§ REQUIRED WORK
Extract the whole listing as it stands. Do not include the pictures.
========================================================================
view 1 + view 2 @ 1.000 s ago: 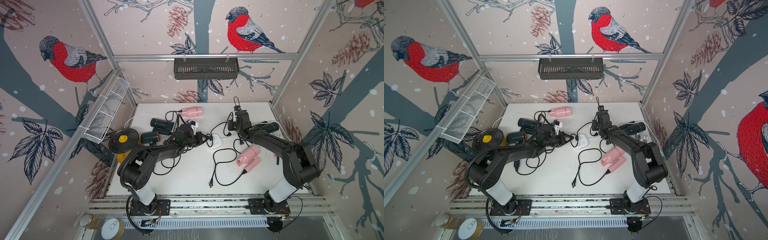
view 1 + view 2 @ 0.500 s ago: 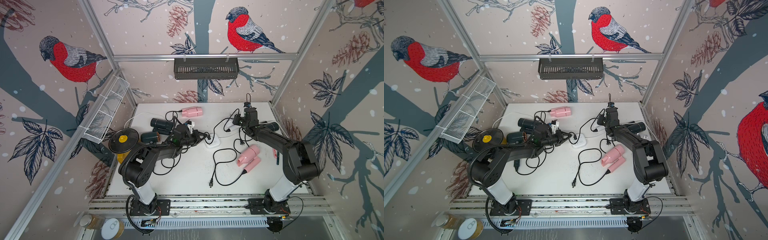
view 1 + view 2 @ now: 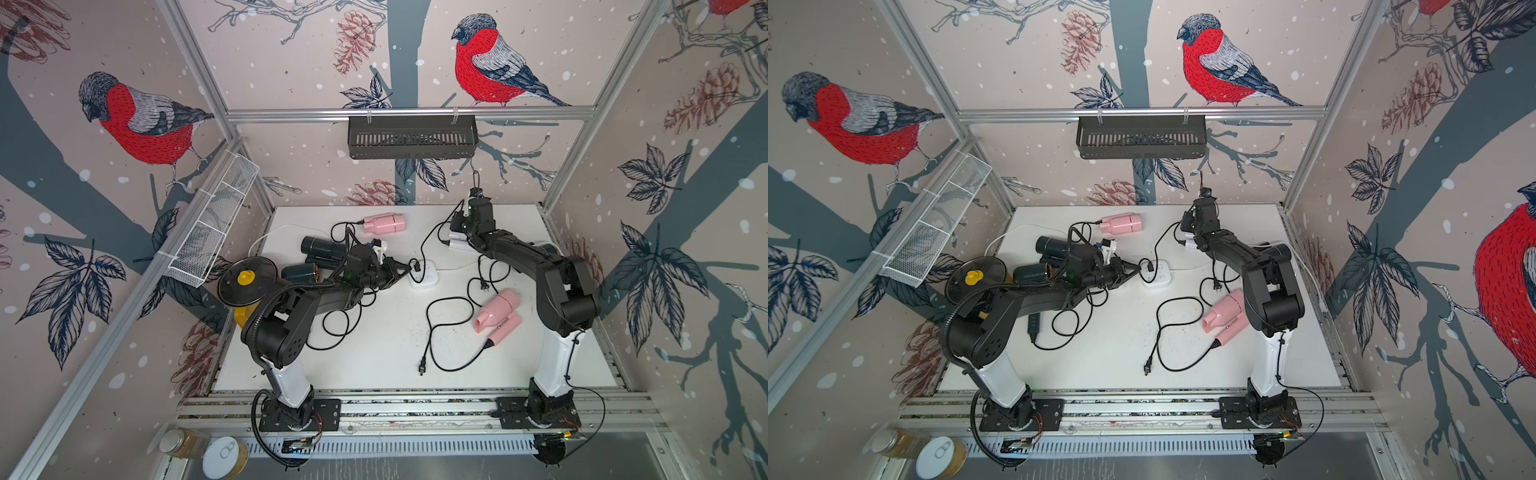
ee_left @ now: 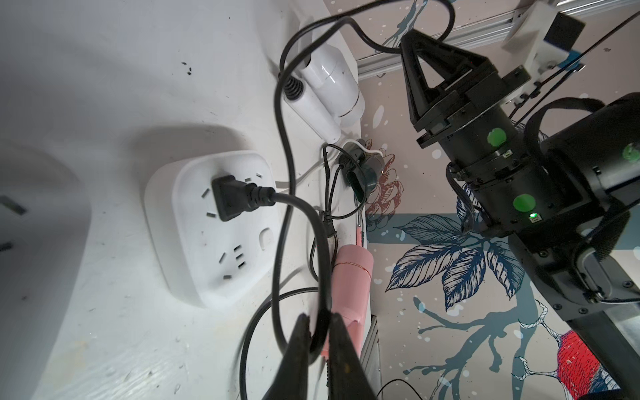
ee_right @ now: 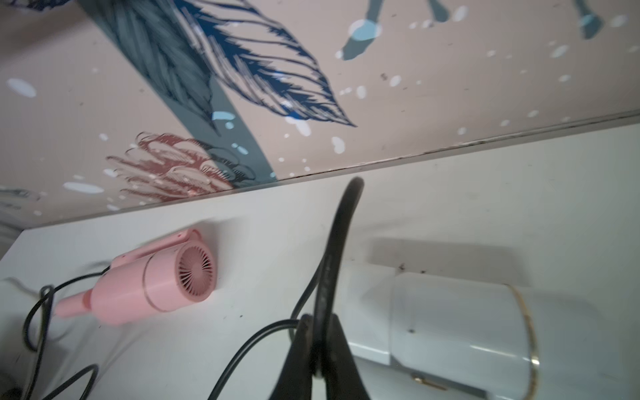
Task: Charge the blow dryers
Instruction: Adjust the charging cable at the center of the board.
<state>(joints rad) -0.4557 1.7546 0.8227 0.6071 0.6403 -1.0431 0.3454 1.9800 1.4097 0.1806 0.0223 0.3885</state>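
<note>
A white blow dryer, glossy and ringed with a thin gold band round its barrel, is seen lying on its side toward the far right of the white table. It is just beneath the right pincer, which is closed on a raised cord held up off the surface; whose cord that is cannot be told. A pink blow dryer, with its handle folded along the barrel and a round finned grille at the rear, is laid near the back edge. A second pink dryer is laid nearer the front beside the right arm, barrel and handle side by side, and its thin black lead is trailed in loops to an unplugged end. A black dryer and a dark green dryer with a copper nozzle are found close together on the left side, partly covered by the left arm and tangled leads. Another black dryer is half hidden behind the right arm. Near the middle of the table a white square power strip is placed, with one black plug seated in it. The plugged cord running from it is gripped by the left pincer, just beside the strip. A yellow pot with a black lid is stood at the left edge.
</note>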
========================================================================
§ TASK RESPONSE
view 1 + view 2 @ 1.000 s ago: 
view 1 + view 2 @ 0.500 s ago: 
view 1 + view 2 @ now: 
ee_left @ now: 
ee_right @ now: 
Task: Charge the blow dryers
Instruction: Adjust the charging cable at the center of the board.
<state>(joints rad) -0.4557 1.7546 0.8227 0.6071 0.6403 -1.0431 0.3454 1.9800 1.4097 0.1806 0.0223 0.3885</state>
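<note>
A white blow dryer, glossy and ringed with a thin gold band round its barrel, is seen lying on its side toward the far right of the white table. It is just beneath the right pincer, which is closed on a raised cord held up off the surface; whose cord that is cannot be told. A pink blow dryer, with its handle folded along the barrel and a round finned grille at the rear, is laid near the back edge. A second pink dryer is laid nearer the front beside the right arm, barrel and handle side by side, and its thin black lead is trailed in loops to an unplugged end. A black dryer and a dark green dryer with a copper nozzle are found close together on the left side, partly covered by the left arm and tangled leads. Another black dryer is half hidden behind the right arm. Near the middle of the table a white square power strip is placed, with one black plug seated in it. The plugged cord running from it is gripped by the left pincer, just beside the strip. A yellow pot with a black lid is stood at the left edge.
</note>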

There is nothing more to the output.